### EXERCISE AIM
Reproduce word for word the line holding "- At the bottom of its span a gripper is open" and all lines after it in the data, through the end, leaving out pictures.

DATA IN THIS EXERCISE Block Start

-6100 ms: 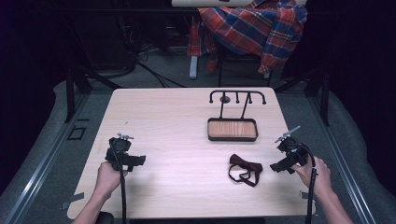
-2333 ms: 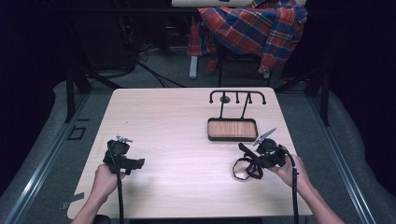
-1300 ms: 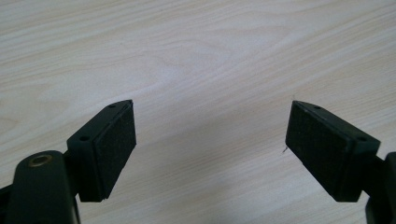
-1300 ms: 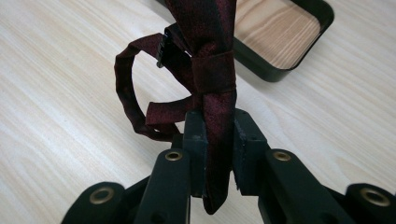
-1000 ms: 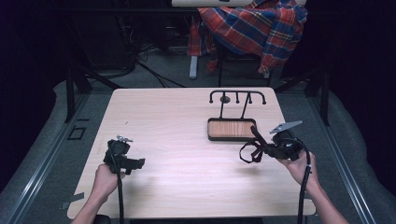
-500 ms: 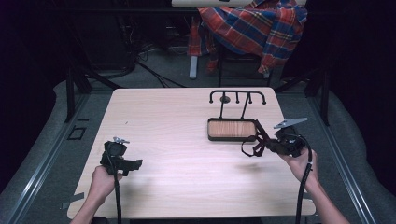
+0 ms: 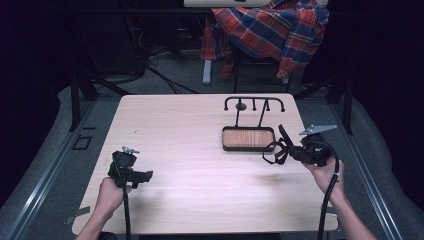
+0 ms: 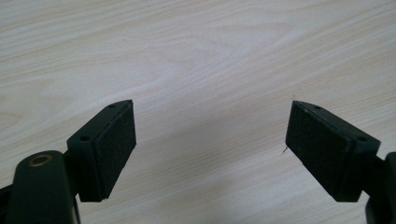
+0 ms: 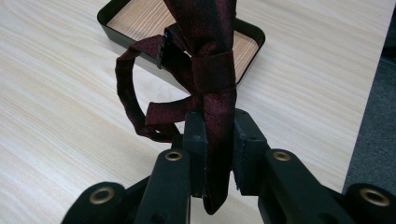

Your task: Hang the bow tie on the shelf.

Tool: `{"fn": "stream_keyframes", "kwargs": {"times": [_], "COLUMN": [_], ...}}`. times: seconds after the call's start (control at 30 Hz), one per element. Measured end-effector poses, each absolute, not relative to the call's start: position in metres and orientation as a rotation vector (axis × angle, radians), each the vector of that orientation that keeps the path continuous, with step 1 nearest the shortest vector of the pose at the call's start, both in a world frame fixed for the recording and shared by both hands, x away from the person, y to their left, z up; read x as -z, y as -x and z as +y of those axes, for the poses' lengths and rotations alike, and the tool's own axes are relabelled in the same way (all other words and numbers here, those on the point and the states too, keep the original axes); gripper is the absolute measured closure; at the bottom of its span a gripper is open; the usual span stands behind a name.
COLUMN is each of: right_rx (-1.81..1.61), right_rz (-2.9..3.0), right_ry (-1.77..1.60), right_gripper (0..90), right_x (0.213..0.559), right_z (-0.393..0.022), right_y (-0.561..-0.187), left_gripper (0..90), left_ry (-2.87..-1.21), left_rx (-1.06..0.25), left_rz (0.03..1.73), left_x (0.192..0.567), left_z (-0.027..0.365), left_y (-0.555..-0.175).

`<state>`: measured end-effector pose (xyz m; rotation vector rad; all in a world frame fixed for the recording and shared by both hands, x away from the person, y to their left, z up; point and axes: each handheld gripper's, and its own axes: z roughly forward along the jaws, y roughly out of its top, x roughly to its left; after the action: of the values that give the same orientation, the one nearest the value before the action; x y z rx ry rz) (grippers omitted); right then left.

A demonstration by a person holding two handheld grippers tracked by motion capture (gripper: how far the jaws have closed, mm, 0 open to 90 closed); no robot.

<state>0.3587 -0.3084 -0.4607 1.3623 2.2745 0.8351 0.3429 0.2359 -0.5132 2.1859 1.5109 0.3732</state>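
A dark red bow tie [image 7: 278,147] with its strap loop hangs in the air just right of the black stand's wooden tray [image 7: 248,138]. My right gripper [image 7: 295,150] is shut on it, and in the right gripper view the bow tie [image 9: 212,60] is pinched between the jaws of that gripper [image 9: 218,135], its strap [image 9: 126,93] curling left over the tabletop. My left gripper [image 7: 142,176] rests low at the table's front left. In the left gripper view that gripper [image 8: 210,140] stands open with bare wood between the pads.
The black stand carries a hook rail [image 7: 254,101] on two posts above its tray [image 9: 140,18]. The table's right edge [image 9: 369,74] is close to the right gripper. A plaid cloth [image 7: 270,30] lies over a chair behind the table.
My right gripper closed on the bow tie, lifted it off the table and carried it up and right, toward the tray. The left gripper barely shifted.
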Motion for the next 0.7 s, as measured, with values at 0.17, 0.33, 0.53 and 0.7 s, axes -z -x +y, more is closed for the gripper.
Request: {"fn": "stream_keyframes", "kwargs": {"times": [0.17,0.33,0.53,0.7], "right_rx": [-0.843,-0.852,-0.873,-0.910], "right_rz": [2.249,2.226,2.193,2.138], "right_ry": [-1.370,-1.377,-1.385,-1.366], "right_gripper": [78.3,78.3,78.4,78.6], "right_x": [0.458,0.455,0.452,0.450], "right_z": [-0.311,-0.313,-0.316,-0.318], "right_y": [-0.360,-0.363,-0.368,-0.372], "left_gripper": [16.4,16.4,16.3,16.4], "left_ry": [-2.191,-2.188,-2.195,-2.200], "left_rx": [-0.372,-0.373,-0.372,-0.375], "left_rz": [1.507,1.511,1.508,1.504], "left_x": [0.513,0.513,0.513,0.514], "left_z": [0.235,0.235,0.234,0.233], "left_y": [-0.343,-0.343,-0.342,-0.343]}}
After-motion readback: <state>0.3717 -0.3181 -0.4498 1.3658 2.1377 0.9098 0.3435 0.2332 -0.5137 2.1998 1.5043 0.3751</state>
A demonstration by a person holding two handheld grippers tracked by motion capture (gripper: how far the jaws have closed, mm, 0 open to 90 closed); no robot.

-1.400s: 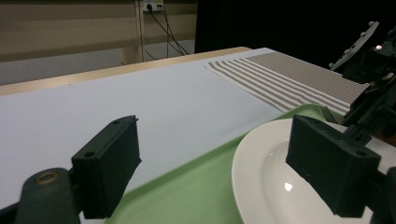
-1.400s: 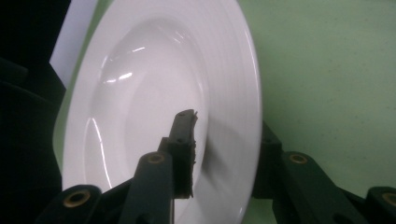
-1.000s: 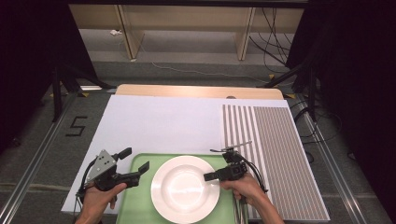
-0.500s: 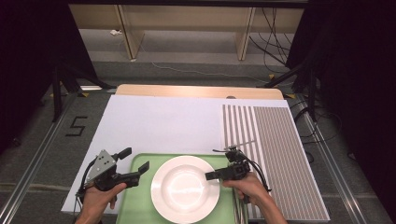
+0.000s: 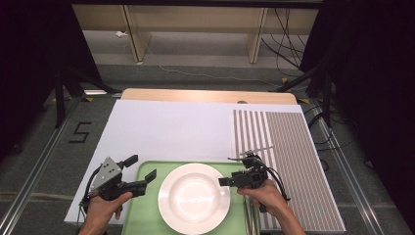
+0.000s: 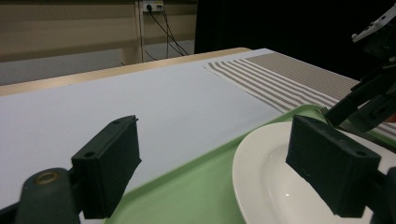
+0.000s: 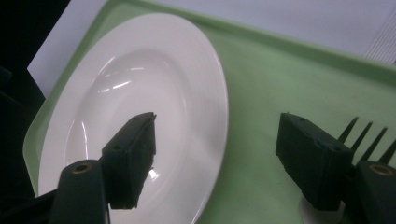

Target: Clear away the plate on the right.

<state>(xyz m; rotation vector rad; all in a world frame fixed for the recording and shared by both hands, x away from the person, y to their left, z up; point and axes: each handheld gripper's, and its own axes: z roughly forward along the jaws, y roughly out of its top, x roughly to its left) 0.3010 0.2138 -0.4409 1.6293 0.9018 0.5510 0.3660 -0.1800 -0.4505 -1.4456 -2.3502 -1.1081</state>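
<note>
the right gripper (image 5: 234, 171) hovers over the right rim of the white plate (image 5: 194, 197), its jaws spread wide, and they have just been opening. in the right gripper view (image 7: 215, 163) one jaw hangs above the plate's inner slope and the other sits out past the rim over the bare green tray (image 7: 280, 84); the rim runs between them, but neither pad presses on it. just behind that outer jaw the dark tines of a fork (image 7: 362, 137) poke up, lying on the tray.

the plate sits in the middle of the tray (image 5: 139, 215), between the two grippers, and the tray lies on a white sheet (image 5: 171, 132) at the near edge of the table. on the far side of the right gripper from the plate lies a striped mat (image 5: 288, 147).

the left gripper (image 5: 142, 172) is held at the tray's left edge, jaws wide apart and nothing between them. in the left gripper view (image 6: 229, 158) one jaw hangs over the plate's (image 6: 271, 186) near rim, the other over the white sheet (image 6: 140, 102) beside the tray (image 6: 196, 196), and the right gripper (image 6: 369, 98) shows beyond the plate.
</note>
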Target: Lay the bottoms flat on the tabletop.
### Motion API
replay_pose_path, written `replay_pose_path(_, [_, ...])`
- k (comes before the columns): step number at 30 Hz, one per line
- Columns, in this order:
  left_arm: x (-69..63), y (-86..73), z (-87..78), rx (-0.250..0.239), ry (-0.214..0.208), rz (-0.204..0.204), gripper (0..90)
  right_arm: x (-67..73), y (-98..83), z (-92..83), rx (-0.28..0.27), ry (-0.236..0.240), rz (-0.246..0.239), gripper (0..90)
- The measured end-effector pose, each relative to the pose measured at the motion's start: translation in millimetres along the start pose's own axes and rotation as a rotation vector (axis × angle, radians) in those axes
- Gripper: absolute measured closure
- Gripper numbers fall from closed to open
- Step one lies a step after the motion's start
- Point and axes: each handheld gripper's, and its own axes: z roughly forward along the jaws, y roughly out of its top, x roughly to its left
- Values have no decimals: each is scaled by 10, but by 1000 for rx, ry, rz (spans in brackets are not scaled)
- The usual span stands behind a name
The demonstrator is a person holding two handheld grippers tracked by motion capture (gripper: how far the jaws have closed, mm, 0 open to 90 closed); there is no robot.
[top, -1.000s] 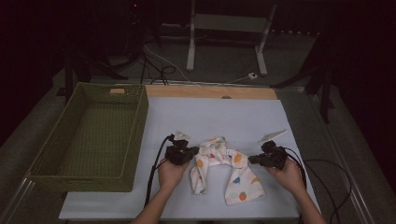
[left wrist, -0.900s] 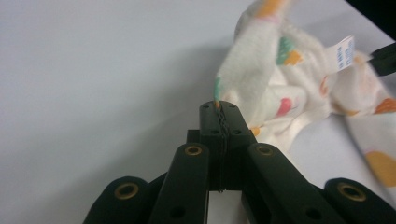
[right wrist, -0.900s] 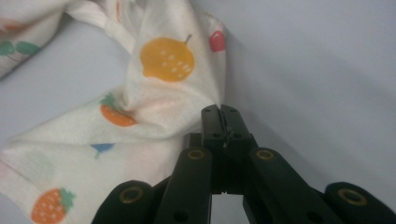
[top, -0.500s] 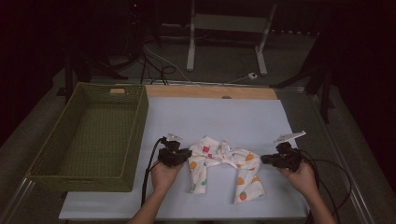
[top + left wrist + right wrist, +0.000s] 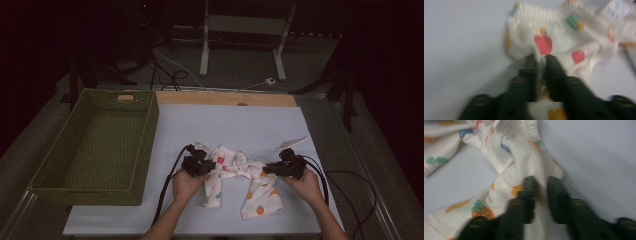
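high view | both hands low (palms down) | left claw (image 5: pixel 207 168), right claw (image 5: pixel 267 170) pinch garment (image 5: pixel 240 172)

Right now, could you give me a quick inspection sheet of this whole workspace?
Surface: pale sheet over the table, a wooden strip along its far edge.
Job's things: small fruit-print garment, crumpled, near the front edge.
Clutter: woven green basket at the left, nothing seen inside.
Grippers: left tool and right tool each pinch the cloth at opposite ends.
Cables: one black cable trails from each tool.
Surroundings: dark room, metal stand and floor wires behind.
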Motion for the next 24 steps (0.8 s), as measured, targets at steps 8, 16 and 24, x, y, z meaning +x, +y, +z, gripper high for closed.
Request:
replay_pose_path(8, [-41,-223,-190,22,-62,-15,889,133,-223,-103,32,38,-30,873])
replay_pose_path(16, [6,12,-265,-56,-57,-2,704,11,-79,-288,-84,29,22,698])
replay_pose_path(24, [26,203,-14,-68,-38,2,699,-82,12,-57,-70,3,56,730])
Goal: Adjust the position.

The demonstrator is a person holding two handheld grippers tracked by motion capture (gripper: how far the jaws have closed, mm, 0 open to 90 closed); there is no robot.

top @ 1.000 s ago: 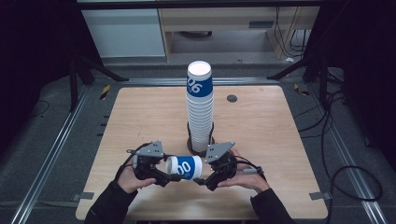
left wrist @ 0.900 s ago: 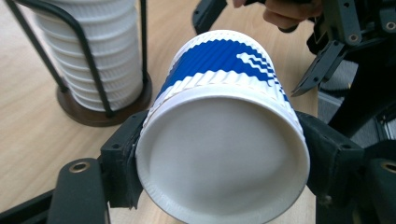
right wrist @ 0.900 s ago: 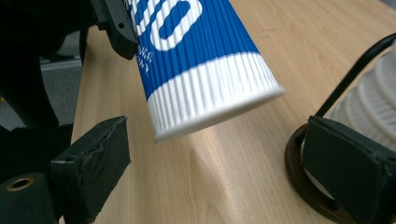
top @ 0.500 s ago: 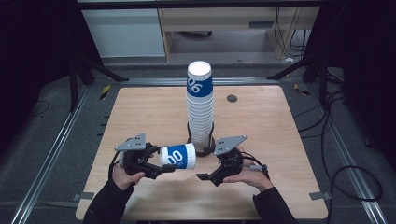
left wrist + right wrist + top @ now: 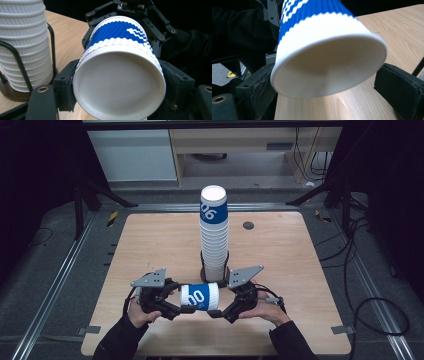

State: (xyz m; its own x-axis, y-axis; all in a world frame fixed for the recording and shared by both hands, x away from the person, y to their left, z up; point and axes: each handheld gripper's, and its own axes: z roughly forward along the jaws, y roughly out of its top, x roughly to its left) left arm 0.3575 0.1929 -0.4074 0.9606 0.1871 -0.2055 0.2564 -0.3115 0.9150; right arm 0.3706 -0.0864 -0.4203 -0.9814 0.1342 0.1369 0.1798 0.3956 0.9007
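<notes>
A blue-and-white ribbed paper cup point(image 5: 200, 296) lies on its side above the table's front edge, between my two grippers. My left gripper point(image 5: 184, 308) is shut on its base end. In the left gripper view both pads point(image 5: 65, 80) press the sides of the cup point(image 5: 117, 82), whose white bottom faces the camera. My right gripper point(image 5: 218, 313) is open and its jaws have just been opening. The cup's open mouth point(image 5: 329, 62) sits between its jaws, and the right-hand pad point(image 5: 399, 85) stands clear of the rim.
A tall stack of matching cups point(image 5: 214, 235) stands upside down in a black wire holder point(image 5: 17, 62) at the middle of the wooden table point(image 5: 300, 270), just behind the grippers. A small dark disc point(image 5: 248, 225) lies at the back right.
A second ago both grippers were at the cup. Half a second ago the left one held it farther left, apart from the right. Now its mouth is back between the right jaws.
</notes>
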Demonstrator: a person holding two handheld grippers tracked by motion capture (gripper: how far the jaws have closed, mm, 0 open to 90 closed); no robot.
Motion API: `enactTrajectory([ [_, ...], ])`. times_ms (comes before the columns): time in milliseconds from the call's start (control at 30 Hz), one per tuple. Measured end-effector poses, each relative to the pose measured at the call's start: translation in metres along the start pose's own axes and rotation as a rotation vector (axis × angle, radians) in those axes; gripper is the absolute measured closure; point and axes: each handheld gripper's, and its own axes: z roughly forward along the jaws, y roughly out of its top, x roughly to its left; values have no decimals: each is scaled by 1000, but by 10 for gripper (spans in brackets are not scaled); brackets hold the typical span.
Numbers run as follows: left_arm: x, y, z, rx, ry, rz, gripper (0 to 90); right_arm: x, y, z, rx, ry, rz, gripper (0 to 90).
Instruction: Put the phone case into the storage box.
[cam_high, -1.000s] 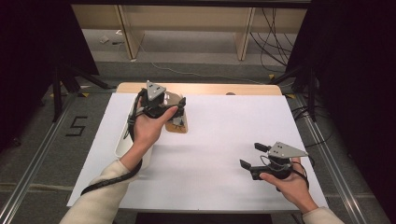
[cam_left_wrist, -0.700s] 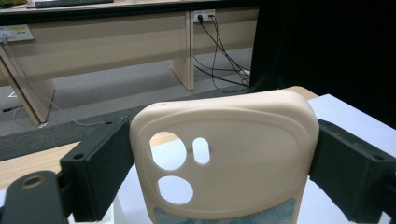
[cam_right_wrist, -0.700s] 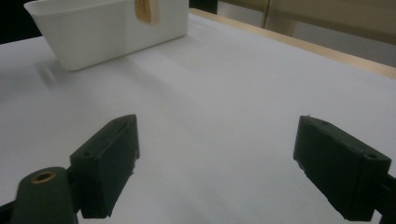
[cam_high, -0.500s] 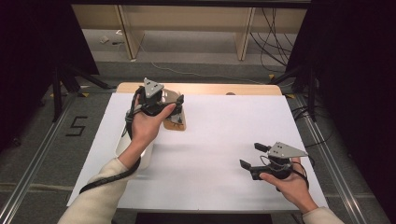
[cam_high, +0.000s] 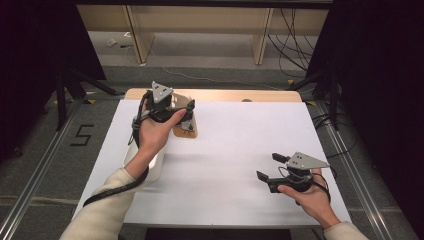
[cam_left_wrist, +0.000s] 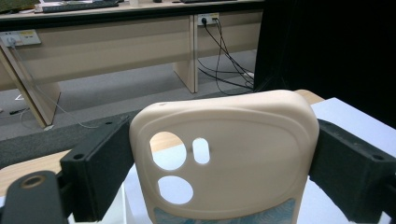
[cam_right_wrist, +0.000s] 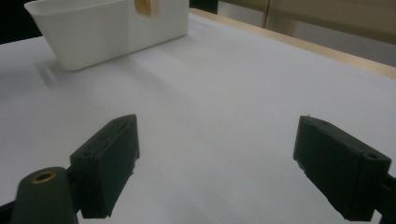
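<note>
Little has moved since the earlier frames: left hand and its load sit marginally nearer the far edge of the surface; right hand unchanged.

Item 1. Left claw (cam_high: 182, 117): held above the far left part of the white surface (cam_high: 235, 145), closed on a phone case (cam_left_wrist: 224, 158), one black jaw pressing each long side.

Item 2. Phone case: cream-coloured, upright between the jaws, camera cut-outs at its left in the left gripper view. In the high view it shows as a tan piece (cam_high: 186, 131) just beyond the hand, near the surface's far edge.

Item 3. Right claw (cam_high: 272, 166): resting low at the near right of the surface, jaws wide apart, nothing between them.

Item 4. White bin (cam_right_wrist: 107, 28): open-topped, standing at the left edge of the surface, well apart from the right claw.
</note>
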Motion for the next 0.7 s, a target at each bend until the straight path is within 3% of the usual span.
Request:
enactTrajectory([
  [700,7,6,-3,-10,13,12,110,0,0,0,2,2,1,152],
])
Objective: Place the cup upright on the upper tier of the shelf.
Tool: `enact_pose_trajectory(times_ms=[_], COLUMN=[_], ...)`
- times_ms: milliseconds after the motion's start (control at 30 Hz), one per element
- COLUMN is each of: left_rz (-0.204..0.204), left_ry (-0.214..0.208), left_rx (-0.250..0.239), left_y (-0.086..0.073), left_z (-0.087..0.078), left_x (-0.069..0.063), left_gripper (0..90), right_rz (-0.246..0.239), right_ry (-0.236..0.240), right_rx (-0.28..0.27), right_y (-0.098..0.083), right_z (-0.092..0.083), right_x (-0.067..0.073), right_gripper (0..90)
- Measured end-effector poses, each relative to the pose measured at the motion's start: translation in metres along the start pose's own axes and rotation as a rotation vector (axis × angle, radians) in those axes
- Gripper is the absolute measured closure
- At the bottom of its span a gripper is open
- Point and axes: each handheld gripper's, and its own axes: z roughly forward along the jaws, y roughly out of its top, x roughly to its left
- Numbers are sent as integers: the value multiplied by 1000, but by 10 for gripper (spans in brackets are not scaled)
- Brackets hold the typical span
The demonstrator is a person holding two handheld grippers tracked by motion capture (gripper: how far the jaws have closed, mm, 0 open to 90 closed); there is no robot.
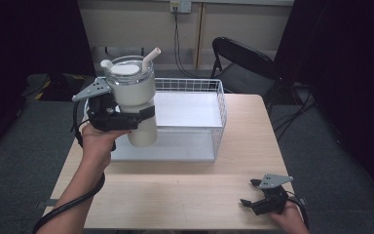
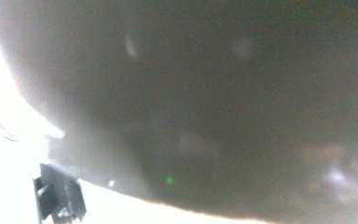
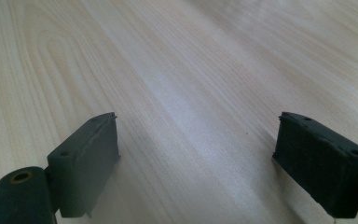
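Note:
A cream tumbler (image 1: 135,92) with a clear lid and a cream straw (image 1: 151,56) is held upright in the air, at the front left corner of a white wire basket (image 1: 220,112). My left gripper (image 1: 139,116) is shut on the tumbler's lower body, coming in from the left. In the left gripper view the tumbler's wall (image 2: 205,107) is a close grey blur, with one black finger (image 2: 58,196) at the lower left. My right gripper (image 1: 250,192) rests low near the table's front right corner. Its jaws stand wide apart (image 3: 196,158) over bare wood, with nothing between them.
The wire basket has a white floor and stands at the back middle of the light wooden table (image 1: 185,195). A black folding chair (image 1: 243,63) stands behind the table's far right corner. Grey floor surrounds the table.

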Motion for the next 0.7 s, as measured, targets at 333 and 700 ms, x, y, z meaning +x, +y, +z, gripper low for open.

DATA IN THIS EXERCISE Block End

### SOLUTION FOR THIS EXERCISE
- At the bottom of its span a gripper is open
- Point and axes: each handheld gripper's, and its own axes: z roughly forward along the jaws, y roughly out of its top, x roughly to its left
- Numbers are sent as integers: the value multiplied by 1000, but by 10 for gripper (spans in brackets are not scaled)
- Brackets hold the typical span
The demonstrator is a person holding two handheld grippers tracked by motion capture (gripper: how far the jaws have closed, mm, 0 open to 90 closed); there is no robot.
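Note:
A cream tumbler (image 1: 135,92) with a clear lid and a cream straw (image 1: 151,56) is held upright in the air, at the front left corner of a white wire basket (image 1: 220,112). My left gripper (image 1: 139,116) is shut on the tumbler's lower body, coming in from the left. In the left gripper view the tumbler's wall (image 2: 205,107) is a close grey blur, with one black finger (image 2: 58,196) at the lower left. My right gripper (image 1: 250,192) rests low near the table's front right corner. Its jaws stand wide apart (image 3: 196,158) over bare wood, with nothing between them.
The wire basket has a white floor and stands at the back middle of the light wooden table (image 1: 185,195). A black folding chair (image 1: 243,63) stands behind the table's far right corner. Grey floor surrounds the table.
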
Motion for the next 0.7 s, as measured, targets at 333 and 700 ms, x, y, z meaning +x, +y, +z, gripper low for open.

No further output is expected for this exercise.